Mining the Web to Predict Future Events by Kira Radinsky and Eric Horvitz.
Abstract:
We describe and evaluate methods for learning to forecast forthcoming events of interest from a corpus containing 22 years of news stories. We consider the examples of identifying significant increases in the likelihood of disease outbreaks, deaths, and riots in advance of the occurrence of these events in the world. We provide details of methods and studies, including the automated extraction and generalization of sequences of events from news corpora and multiple web resources. We evaluate the predictive power of the approach on real-world events withheld from the system.
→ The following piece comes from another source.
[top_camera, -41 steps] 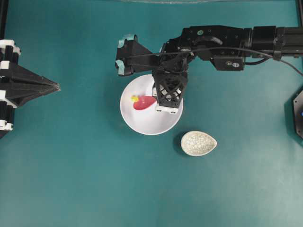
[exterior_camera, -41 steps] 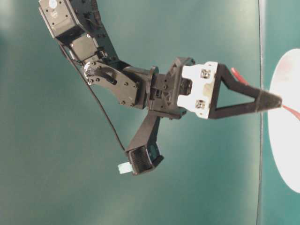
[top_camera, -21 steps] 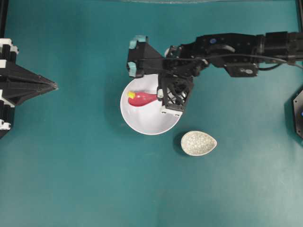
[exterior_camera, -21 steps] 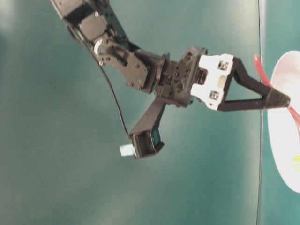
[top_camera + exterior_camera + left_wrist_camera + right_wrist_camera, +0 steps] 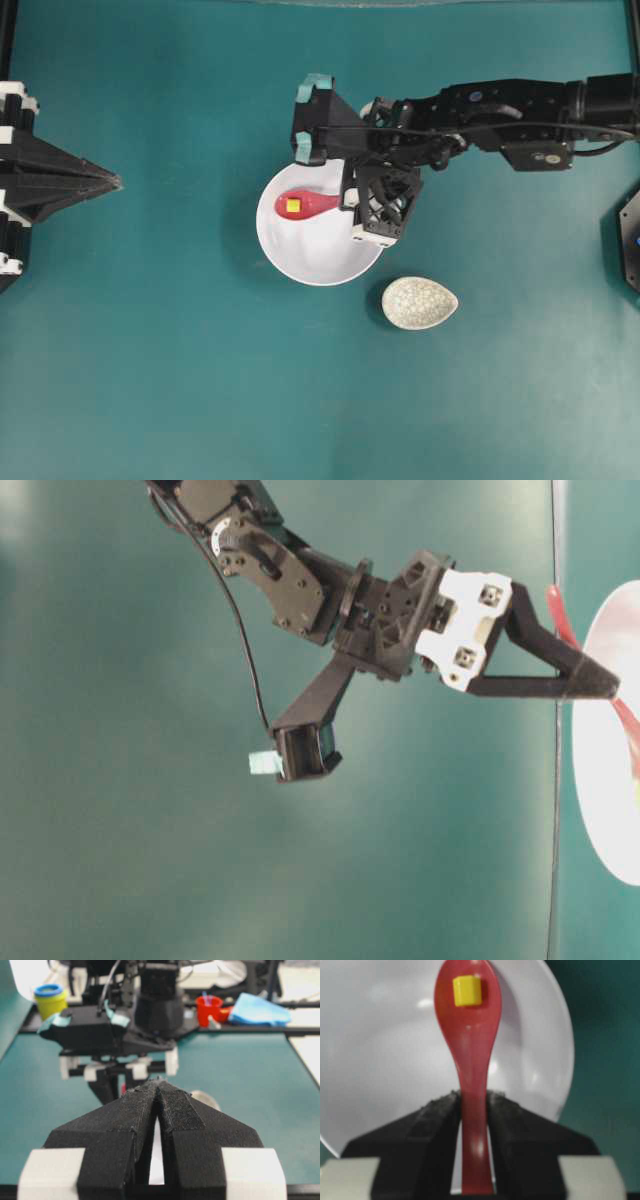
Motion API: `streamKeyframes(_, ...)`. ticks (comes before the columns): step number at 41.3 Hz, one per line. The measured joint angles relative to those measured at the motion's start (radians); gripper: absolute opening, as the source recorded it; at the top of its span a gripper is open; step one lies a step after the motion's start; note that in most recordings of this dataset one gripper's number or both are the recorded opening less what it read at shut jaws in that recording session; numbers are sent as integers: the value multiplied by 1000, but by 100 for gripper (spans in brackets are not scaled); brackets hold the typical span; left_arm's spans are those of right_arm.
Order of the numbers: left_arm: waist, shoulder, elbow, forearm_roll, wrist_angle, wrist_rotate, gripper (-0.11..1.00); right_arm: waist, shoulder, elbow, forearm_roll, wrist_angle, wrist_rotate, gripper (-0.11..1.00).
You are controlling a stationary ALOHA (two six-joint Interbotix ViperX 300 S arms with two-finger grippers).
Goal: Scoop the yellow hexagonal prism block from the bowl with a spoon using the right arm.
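- The block (image 5: 467,991) sits in the scoop of the spoon (image 5: 470,1060), near the tip, above the bowl (image 5: 380,1060). In the overhead view the block (image 5: 293,205) is at about 10 o'clock from the bowl's (image 5: 320,265) centre.
- The right gripper (image 5: 472,1105) has its jaws clamped on the spoon's handle, one pad on each side, the scoop pointing away from the wrist.
- The left gripper (image 5: 159,1097) is parked well apart at 9 o'clock on the worktop (image 5: 150,380), jaws together and holding nothing.
- A speckled spoon rest (image 5: 420,303) lies on the worktop at about 4 o'clock of the bowl, just beside its rim.
- Judged stage: the scoop looks done; what remains is carrying the block off level.
- Risk: the block is tiny and loose on a glossy, shallow scoop. Any tilt of the wrist towards the tip or sideways would likely let it slide off, back into the bowl or onto the worktop.
- Risk: the handle is smooth and narrow; a jerk could twist it between the pads and roll the scoop over.
- Risk: a quick lift or stop could bounce the block out.
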Motion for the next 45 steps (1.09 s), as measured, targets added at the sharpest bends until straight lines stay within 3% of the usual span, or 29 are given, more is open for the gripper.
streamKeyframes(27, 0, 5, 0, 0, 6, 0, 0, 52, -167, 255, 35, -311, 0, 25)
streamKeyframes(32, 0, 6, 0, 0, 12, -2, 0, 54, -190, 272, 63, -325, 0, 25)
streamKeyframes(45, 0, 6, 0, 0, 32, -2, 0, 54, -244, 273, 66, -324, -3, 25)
The paper starts off well enough:
Mark Twain famously said that “the past does not repeat itself, but it rhymes.” In the spirit of this reflection, we develop and test methods for leveraging large-scale digital histories captured from 22 years of news reports from the New York Times (NYT) archive to make real-time predictions about the likelihoods of future human and natural events of interest. We describe how we can learn to predict the future by generalizing sets of specific transitions in sequences of reported news events, extracted from a news archive spanning the years 1986–2008. In addition to the news corpora, we leverage data from freely available Web resources, including Wikipedia, FreeBase, OpenCyc, and GeoNames, via the LinkedData platform [6]. The goal is to build predictive models that generalize from specific sets of sequences of events to provide likelihoods of future outcomes, based on patterns of evidence observed in near-term newsfeeds. We propose the methods as a means of generating actionable forecasts in advance of the occurrence of target events in the world.
But when it gets down to actual predictions, the experiment predicts:
- Cholera following flooding in Bangladesh.
- Riots following police shootings in immigrant/poor neighborhoods.
Both are generally true but I don’t need 22 years worth of New York Times (NYT) archives to make those predictions.
Test offers of predictive advice by asking for specific predictions relevant to your enterprise. Also ask long time staff to make their predictions. Compare the predictions.
Unless the automated solution is significantly better, reward the staff and drive on.
I first saw this in Nat Torkington’s Four short links: 26 December 2013.